A new study published in the journal Nutrients suggests that eating dinner before 8 pm is optimal for health and longevity. The researchers found that people who ate dinner earlier tended to have lower risks of metabolic problems like obesity and high blood pressure compared to nighttime eaters.
So what’s so magical about 7 pm? The researchers think it comes down to our natural circadian rhythms. “Eating in sync with our biological clocks by eating earlier in the evening may positively impact health,” says study author Dr. Courtney Peterson, Assistant Professor of Nutrition Sciences at the University of Alabama at Birmingham.
Our bodies run on daily cycles known as circadian rhythms. They regulate everything from our hunger hormones to our sleep patterns, telling us when to eat, sleep, and wake up. It appears that eating too late at night – or close to our natural bedtime – could disrupt these rhythms and throw our metabolism out of sync.
The Dangers of Late Night Snacking
The researchers looked at data from people who took part in the REGARDS study, analyzing the relationship between eating time, breakfast timing, fasting duration, and heart health.
What they found was eating later in the evening was associated with higher risks of heart disease and diabetes. In fact, people who regularly had dinner after 8 pm were a massive 78% more likely to have heart disease than early eaters. They were also twice as likely to have diabetes.

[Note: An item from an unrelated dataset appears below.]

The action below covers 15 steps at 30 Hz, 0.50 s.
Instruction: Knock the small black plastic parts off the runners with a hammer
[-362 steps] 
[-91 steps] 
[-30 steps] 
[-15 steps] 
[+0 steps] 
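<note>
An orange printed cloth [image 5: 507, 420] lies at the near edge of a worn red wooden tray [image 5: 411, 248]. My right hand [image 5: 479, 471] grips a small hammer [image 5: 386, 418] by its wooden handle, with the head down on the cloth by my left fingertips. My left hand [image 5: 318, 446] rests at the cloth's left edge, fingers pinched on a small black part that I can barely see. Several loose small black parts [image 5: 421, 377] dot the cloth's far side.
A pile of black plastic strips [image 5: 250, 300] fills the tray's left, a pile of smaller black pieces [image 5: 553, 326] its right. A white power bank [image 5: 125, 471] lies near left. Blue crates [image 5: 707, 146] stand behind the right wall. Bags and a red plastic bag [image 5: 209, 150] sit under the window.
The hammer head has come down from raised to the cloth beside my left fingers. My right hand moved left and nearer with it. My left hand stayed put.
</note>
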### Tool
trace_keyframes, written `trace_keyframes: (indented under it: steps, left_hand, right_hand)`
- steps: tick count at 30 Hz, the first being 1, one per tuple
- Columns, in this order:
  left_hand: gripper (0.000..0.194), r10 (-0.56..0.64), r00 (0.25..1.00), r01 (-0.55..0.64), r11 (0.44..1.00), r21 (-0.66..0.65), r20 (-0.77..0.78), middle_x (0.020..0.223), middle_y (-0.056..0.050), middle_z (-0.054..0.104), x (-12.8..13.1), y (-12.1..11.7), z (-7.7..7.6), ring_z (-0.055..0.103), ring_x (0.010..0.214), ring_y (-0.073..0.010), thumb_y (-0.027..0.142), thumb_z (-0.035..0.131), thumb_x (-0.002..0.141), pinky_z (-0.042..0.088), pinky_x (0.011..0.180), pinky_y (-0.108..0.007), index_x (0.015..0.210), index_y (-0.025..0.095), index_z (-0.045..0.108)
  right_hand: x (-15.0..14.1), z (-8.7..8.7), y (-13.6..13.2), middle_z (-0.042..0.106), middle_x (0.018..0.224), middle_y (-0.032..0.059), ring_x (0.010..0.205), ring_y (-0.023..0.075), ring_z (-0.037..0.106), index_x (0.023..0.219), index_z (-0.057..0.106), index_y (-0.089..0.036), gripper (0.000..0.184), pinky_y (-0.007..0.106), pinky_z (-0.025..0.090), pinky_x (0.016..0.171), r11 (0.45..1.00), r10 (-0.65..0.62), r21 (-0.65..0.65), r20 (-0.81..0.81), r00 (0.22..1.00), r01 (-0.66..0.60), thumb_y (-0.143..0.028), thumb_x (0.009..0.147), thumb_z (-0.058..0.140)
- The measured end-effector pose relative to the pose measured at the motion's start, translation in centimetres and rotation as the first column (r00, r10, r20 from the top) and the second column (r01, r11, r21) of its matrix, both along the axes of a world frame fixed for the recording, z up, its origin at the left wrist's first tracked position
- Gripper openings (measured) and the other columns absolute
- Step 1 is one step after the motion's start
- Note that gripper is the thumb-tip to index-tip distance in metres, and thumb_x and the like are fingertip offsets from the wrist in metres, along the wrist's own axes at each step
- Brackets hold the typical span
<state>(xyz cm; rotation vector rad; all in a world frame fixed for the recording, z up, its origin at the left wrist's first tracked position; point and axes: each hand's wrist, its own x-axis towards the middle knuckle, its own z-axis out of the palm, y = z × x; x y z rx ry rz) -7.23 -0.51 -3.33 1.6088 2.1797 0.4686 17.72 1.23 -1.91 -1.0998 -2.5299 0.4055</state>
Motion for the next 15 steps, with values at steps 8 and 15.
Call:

Some experts theorize that eating so close to bedtime means our bodies don’t have time to metabolize fats and sugars as energy before switching over to rest and recovery mode. This results in higher glucose and fat levels floating around the blood, potentially increasing diabetes and heart disease risk factors.
The Sweet Spot for Dinner Time
Based on the study findings, the researchers conclude that eating dinner before 8 pm is best, while eating it any time after 9 pm is strongly associated with heart disease and diabetes.
So what does this mean in terms of advice? “We recommend adults eat dinner before 8 pm and try to keep their eating within a 10- to 12-hour window each day,” says Dr. Peterson.
Eating between 7 am and 7 pm, for example, allows your body enough fasting time overnight and keeps your food intake to daylight hours when your metabolism is most active.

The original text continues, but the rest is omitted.